No entanto, não é nosso objetivo discutir novas formas de relacionamento além da união e casamento gays nesse trabalho, mas sim, em resumo, problematizar brevemente como o enquadramento de relações gays em modelos da família heteronormativa, impõe limitações para pensar nessas relações como uma forma de crítica e transformação da instituição familiar, como já apontaram Santos, Scorsolini-Comin e Santos (2012).

Ainda assim, esses estudos sugerem que mesmo que as uniões gays estejam por vezes cobertas com o manto da normalidade advinda do ingresso dessas relações nos modelos familiares, isso não significa que não haja “falhas na repetição” desses modelos, lembrando Butler, e novas possibilidades emergentes a partir dessas falhas. O estudo sobre o discurso de casais gays de Luz e Gonçalves (2018) mostram o encontro e desencontro de velhos e novos modelos na narrativa dos cônjuges sobre suas relações.

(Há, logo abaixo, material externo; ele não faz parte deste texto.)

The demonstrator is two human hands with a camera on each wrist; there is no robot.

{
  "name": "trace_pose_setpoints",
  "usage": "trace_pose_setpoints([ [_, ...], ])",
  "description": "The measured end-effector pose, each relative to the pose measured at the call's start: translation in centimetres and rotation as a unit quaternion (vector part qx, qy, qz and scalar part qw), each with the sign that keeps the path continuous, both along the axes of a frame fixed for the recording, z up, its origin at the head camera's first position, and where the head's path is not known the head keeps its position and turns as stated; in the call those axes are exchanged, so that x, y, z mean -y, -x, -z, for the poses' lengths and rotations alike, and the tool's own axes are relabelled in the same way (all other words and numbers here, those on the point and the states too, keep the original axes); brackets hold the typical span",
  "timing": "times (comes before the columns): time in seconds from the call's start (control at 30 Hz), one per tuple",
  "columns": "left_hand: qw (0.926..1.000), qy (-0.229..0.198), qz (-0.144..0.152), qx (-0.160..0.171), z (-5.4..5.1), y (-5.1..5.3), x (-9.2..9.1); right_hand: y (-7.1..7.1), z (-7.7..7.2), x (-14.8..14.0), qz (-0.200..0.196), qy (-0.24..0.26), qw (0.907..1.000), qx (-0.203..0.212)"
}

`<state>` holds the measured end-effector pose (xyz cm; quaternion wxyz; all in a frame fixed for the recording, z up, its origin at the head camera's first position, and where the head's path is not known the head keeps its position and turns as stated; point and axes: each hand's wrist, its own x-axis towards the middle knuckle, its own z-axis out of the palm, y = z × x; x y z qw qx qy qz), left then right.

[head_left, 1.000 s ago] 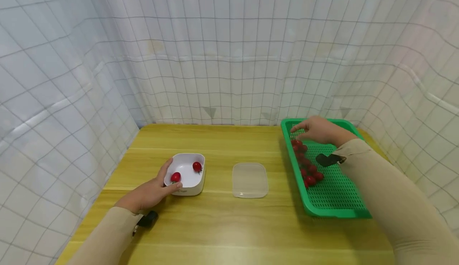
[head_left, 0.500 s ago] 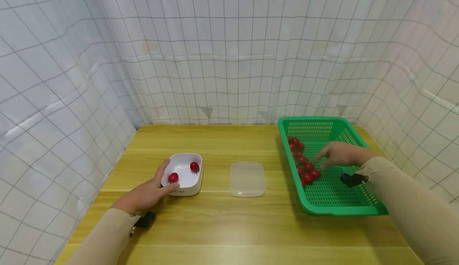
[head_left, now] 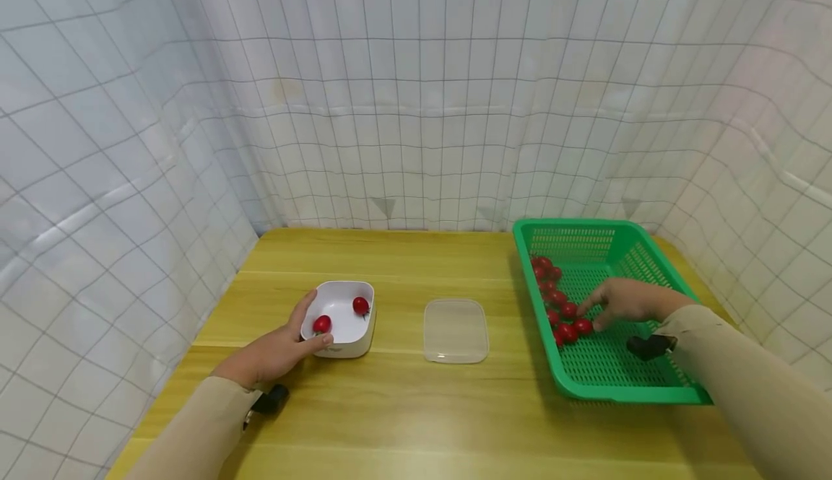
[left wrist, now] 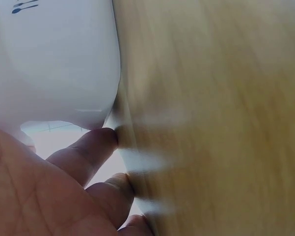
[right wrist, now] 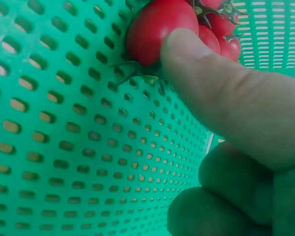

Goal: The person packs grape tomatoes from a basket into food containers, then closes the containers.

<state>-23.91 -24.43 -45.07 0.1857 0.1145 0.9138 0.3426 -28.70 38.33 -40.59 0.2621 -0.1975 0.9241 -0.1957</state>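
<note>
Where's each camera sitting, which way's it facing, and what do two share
Head: on the head, facing forward and down at the wooden table; left hand, right hand and sleeves show.
Left wrist: on that wrist, facing the white container and table; palm and fingers show.
Right wrist: on that wrist, facing into the green basket; thumb and fingers show.
Shared: head and right wrist see the basket's cherry tomatoes.

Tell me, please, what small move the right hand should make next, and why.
Probably pinch the nearest tomato securely: the right hand is in the green basket, its thumb apparently touching that tomato, while the left hand holds the white container.
</note>
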Motion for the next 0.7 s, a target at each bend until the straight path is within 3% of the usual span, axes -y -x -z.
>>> trace_pose_setpoints([
  [0.7, 0.9999, 0.014, -0.001, -0.005, -0.15, -0.05, -0.04, -0.25, 0.46, -0.05, -0.004, -0.003, 1.0000, 0.007],
])
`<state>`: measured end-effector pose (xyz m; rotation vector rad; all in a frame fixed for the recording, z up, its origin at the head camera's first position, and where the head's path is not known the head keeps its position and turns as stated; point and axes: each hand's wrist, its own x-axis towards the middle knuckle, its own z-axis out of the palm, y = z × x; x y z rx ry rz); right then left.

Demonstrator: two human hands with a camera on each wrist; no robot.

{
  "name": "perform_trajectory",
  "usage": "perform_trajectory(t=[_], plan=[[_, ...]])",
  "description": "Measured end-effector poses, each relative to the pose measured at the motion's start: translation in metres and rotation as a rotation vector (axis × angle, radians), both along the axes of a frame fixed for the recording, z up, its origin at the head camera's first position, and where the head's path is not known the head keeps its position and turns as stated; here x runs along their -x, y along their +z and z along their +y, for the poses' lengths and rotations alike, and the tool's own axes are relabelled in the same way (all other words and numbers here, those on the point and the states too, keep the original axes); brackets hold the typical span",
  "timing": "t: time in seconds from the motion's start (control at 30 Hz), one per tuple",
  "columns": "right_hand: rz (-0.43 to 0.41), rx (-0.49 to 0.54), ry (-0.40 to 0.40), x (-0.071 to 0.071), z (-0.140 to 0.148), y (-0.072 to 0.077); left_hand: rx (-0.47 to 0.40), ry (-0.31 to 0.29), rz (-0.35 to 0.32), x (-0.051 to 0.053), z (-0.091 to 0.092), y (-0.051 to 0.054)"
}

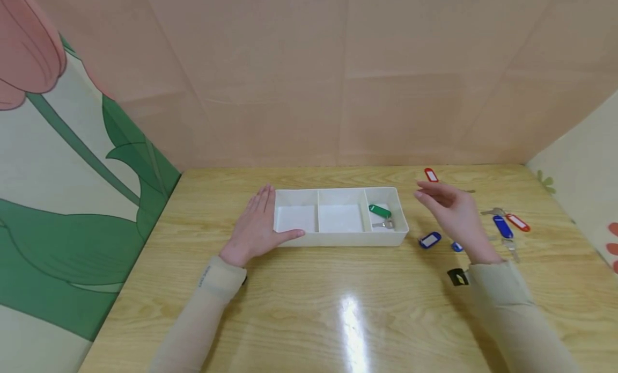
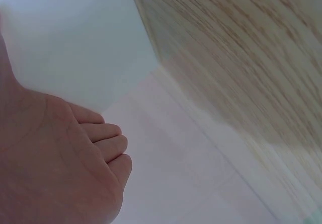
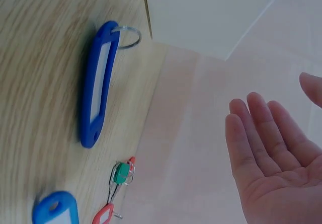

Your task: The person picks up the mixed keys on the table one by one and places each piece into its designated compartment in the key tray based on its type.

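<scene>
Nearest me on the counter, a black tag lies right of the white tray and nearer than its front wall, beside the right sleeve. Just right of the tray's near corner is a blue tag, with a second blue tag farther right. My left hand is against the tray's left end, its fingers straight and together, thumb across the front wall; I'd brace lightly there, so the tray doesn't slide. My right hand hovers right of the tray, fingers close together, thumb apart, pinching nothing. I judge a pinch across a tag's long edges best, lifting tag and ring as one. A green tag with its key lies in the tray's right compartment. Beyond the tray's far right corner lies a red tag; reaching it calls for clearing the rim.
</scene>
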<state>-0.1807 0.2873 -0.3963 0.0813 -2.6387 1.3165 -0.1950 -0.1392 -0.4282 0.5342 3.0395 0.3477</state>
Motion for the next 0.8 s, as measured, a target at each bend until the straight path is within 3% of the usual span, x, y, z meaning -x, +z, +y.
perform_trajectory(t=[0.43,0.8], plan=[[-0.013,-0.023,-0.038,-0.004,0.018,0.001,-0.007,0.006,-0.006,-0.003,-0.001,0.001],[-0.028,0.021,-0.099,-0.009,0.037,0.010,-0.013,0.001,-0.001,-0.005,-0.001,0.003]])
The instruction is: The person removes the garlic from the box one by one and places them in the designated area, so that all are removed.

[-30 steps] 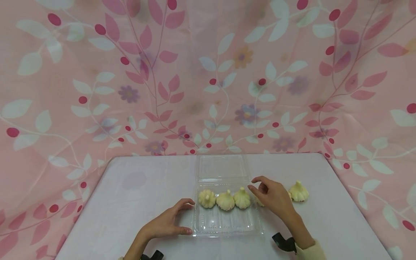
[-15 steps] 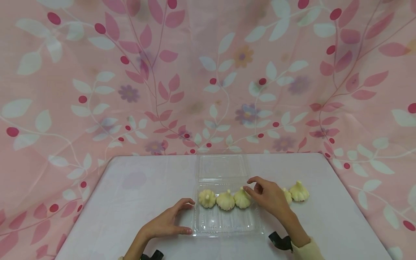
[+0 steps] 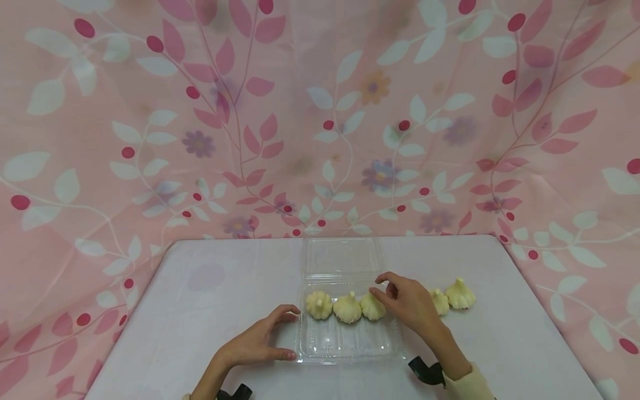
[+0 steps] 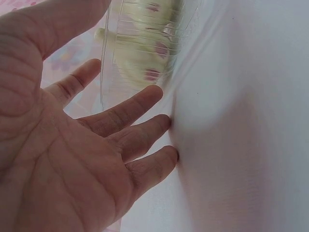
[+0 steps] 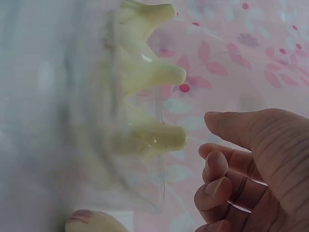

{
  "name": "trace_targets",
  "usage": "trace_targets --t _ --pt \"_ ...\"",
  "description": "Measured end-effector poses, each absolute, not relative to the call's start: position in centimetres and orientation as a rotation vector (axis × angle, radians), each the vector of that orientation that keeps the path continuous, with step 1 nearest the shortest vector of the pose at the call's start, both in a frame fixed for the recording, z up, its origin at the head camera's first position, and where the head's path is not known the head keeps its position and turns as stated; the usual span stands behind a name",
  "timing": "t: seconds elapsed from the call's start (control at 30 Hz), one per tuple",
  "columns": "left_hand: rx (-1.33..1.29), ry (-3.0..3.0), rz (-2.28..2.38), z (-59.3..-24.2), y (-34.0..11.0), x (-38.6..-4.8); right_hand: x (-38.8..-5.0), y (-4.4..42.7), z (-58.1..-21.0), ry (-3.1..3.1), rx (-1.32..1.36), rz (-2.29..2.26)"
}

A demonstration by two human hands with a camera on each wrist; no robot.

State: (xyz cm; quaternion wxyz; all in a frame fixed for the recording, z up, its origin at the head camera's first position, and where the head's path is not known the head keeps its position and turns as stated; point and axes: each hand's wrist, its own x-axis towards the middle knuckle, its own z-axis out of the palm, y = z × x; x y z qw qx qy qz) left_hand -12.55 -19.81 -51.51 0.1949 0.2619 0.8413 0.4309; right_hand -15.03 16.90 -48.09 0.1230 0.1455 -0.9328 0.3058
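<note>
Two hands, five garlic bulbs visible, one clear plastic box. Your left hand [image 3: 255, 339] is spread wide, thumb well apart from the four fingers, gripping nothing; it sits at the box's near-left side, thumb by the corner, and whether it actually touches the wall you can't tell from here. Your right hand [image 3: 411, 303] is half open: thumb and index finger parted, other fingers loosely curled, nothing in its grip. It hangs over the right side of the box [image 3: 345, 351].

Three bulbs are in the box, in one row between your hands: the left bulb [image 3: 318, 305] nearest your left hand, the middle bulb [image 3: 347, 309], then the right bulb [image 3: 371, 308] just beside your right thumb. In the right wrist view all three stems show, with a gap between your thumb and the closest. Two more are outside the box, to the right of your right hand: an inner bulb [image 3: 440, 303], partly hidden behind it, and an outer bulb [image 3: 460, 295] touching or just beside that one.

One lid [image 3: 342, 258], open flat, beyond both hands. One white table [image 3: 225, 289] under everything.
</note>
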Motion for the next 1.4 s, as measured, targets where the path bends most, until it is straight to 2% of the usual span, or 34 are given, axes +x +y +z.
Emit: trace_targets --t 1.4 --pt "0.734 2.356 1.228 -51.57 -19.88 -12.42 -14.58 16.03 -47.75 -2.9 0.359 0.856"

Tal como a falha na repetição das normas de gênero abre caminho para uma transformação do gênero (Butler, 1990/2017), as uniões gays dentro do manto da instituição familiar, apontada como uma transmissora de normas e produtora de desigualdade (Miskolci, 2007), parecem também apontar para a possibilidade de uma mudança na estrutura dessa instituição histórica e sempre em metamorfose que é a família, ainda que dentro de certos limites.